Isabella Silveira de Souza conta que se preparou bastante para o primeiro evento de tecnologia da informação em que participaria como palestrante. Trabalhando na área de TI desde 2010, ela só falou diante de um público há dois anos. Com um currículo de alguém que ajudou a desenvolver o sistema de gestão acadêmica da UFRJ, atendeu clientes como o Banco Votorantin, a Universidade de Stanford e o Grupo Estadão, além de ser pesquisadora de Javascript e algoritmos de aprendizagem, Isabella subiu ao palco com bagagem de veterana, apesar de ter menos de 20 anos. Os comentários nas redes sociais, no entanto, foram sobre tudo, menos seu currículo. “Ah, legal a palestra, mas com a palestrante gatinha assim, dá para prestar atenção em qualquer coisa”, escreveu um usuário do Twitter.

“Nenhum tinha a ver com o que eu estava apresentando. Você fica frustrada na hora, mas ao mesmo tempo dá aquela raiva que faz insistir e continuar pra ver se algo muda. Ninguém chega na palestra de um cara e diz: ‘nossa, como você é musculoso’. É sempre: ‘nossa, como você é inteligente, que conteúdo foda’”, diz. Aos 22 anos, ela foi uma das palestrantes escaladas para falar na versão brasileira do maior evento de Javascript do mundo, o Brasil JS, que aconteceu este fim de semana em Porto Alegre. 

A história de Isabella é apenas mais uma, longe da exceção, do quanto o meio da TI ainda é muito masculino e machista. Segundo a Pesquisa Nacional de Amostra por Domicílio (Pnad), realizada pelo IBGE no ano passado, no Brasil, apenas 20% dos 580 mil profissionais atuando na área são mulheres. Nos Estados Unidos, o número chega a 25%. Enquanto no Facebook, as mulheres ocupam 31% dos postos de trabalho, no Google, Apple e Twitter, gira em torno de 30%. Quando se pensa em mulheres em cargos de chefia nas gigantes da TI, raros casos, como Sheryl Sandberg, chefe executiva de tecnologia do Facebook, vêm à mente.

O que acaba afetando meninas que nem pensam em entrar na área, por acreditarem que não é seu lugar. Isabella conta que ela mesma caiu de paraquedas em um curso técnico de informática, quando começou a estudar em uma escola federal e precisou preencher uma opção de ensino técnico. “Se eu tivesse que escolher conscientemente uma área, não teria escolhido essa. Se eu não vejo alguém como eu, sendo bem sucedida em alguma coisa, o que me faz achar que eu vou conseguir?”, explica. 

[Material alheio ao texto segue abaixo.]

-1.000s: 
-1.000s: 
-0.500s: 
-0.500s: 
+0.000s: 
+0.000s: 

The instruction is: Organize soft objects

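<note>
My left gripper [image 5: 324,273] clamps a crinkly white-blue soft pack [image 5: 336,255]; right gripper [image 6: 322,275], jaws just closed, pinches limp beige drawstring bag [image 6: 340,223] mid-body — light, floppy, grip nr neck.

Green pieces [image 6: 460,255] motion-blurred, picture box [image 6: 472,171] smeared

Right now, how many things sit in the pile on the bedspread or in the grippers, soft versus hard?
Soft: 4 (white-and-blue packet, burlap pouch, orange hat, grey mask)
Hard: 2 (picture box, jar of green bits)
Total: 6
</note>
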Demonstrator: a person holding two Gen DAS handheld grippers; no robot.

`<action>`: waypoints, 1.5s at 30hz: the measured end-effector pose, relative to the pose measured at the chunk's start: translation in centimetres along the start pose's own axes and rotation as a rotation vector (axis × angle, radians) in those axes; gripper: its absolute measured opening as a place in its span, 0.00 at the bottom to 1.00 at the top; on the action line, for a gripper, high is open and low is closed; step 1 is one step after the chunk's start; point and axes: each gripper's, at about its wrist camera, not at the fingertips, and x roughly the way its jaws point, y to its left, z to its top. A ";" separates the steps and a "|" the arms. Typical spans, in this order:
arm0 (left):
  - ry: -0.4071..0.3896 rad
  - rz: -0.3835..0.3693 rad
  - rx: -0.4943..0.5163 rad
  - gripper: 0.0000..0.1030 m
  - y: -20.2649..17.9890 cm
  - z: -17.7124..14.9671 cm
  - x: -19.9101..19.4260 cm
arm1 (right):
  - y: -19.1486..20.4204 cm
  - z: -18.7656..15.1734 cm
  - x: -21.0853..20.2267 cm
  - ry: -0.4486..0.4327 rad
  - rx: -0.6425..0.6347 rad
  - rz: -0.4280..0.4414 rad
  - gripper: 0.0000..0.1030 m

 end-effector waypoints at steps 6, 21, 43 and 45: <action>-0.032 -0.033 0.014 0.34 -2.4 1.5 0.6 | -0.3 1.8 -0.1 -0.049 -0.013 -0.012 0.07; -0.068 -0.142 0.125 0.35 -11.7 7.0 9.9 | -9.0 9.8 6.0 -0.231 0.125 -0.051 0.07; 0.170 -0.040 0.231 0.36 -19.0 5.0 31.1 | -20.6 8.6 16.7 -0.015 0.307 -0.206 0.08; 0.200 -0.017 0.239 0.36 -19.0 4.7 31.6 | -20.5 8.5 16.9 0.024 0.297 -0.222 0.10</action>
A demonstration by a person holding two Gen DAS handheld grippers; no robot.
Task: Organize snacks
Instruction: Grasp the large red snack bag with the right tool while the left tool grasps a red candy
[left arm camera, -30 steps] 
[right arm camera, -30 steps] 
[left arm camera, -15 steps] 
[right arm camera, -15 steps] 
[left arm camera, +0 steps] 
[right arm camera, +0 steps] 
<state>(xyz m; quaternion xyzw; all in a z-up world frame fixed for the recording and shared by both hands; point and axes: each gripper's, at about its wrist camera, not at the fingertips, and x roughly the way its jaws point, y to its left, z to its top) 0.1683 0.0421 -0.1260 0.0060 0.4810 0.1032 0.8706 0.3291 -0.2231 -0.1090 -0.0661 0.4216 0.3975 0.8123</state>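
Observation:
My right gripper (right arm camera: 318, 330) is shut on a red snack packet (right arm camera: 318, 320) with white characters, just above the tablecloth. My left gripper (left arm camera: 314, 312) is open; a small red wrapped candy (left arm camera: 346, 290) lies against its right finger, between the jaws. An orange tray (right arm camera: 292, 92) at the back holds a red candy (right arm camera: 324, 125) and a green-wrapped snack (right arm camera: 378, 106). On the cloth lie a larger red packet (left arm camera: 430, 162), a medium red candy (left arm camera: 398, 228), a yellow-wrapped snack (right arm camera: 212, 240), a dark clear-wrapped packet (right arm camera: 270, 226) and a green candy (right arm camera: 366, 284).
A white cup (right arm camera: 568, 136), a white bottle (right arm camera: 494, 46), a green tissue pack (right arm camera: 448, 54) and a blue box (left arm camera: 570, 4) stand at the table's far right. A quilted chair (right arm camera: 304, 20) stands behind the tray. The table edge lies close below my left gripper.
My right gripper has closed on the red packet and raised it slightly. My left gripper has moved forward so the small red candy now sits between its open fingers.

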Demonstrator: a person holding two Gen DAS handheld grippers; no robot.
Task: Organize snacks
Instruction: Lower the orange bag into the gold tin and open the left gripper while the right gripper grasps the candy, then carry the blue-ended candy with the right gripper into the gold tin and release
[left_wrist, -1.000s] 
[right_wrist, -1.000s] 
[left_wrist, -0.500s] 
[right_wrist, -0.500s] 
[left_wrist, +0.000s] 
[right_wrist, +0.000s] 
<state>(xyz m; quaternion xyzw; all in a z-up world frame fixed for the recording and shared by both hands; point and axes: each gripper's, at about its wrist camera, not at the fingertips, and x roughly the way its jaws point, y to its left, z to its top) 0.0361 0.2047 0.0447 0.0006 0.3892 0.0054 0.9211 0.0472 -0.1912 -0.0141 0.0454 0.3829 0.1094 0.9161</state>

No curso de Ciências da Computação, na UFRJ, para onde seguiu depois da escola, de cada 50 alunos, três eram meninas, segundo ela. O ambiente acadêmico também não era nada acolhedor. Ouvir professores dizendo que o “o semestre seria difícil”, depois de encontrarem meninas na sala, era algo recorrente. Nos laboratórios, na frente das alunas, muitas vezes eles pediam que chamassem “fulano” para resolver algo, sem dar chance à elas. Os casos de assédio sexual também eram comuns. Isabella mesmo conta que ouviu comentários sobre sua aparência e decote da blusa, vindos de docentes, algumas vezes.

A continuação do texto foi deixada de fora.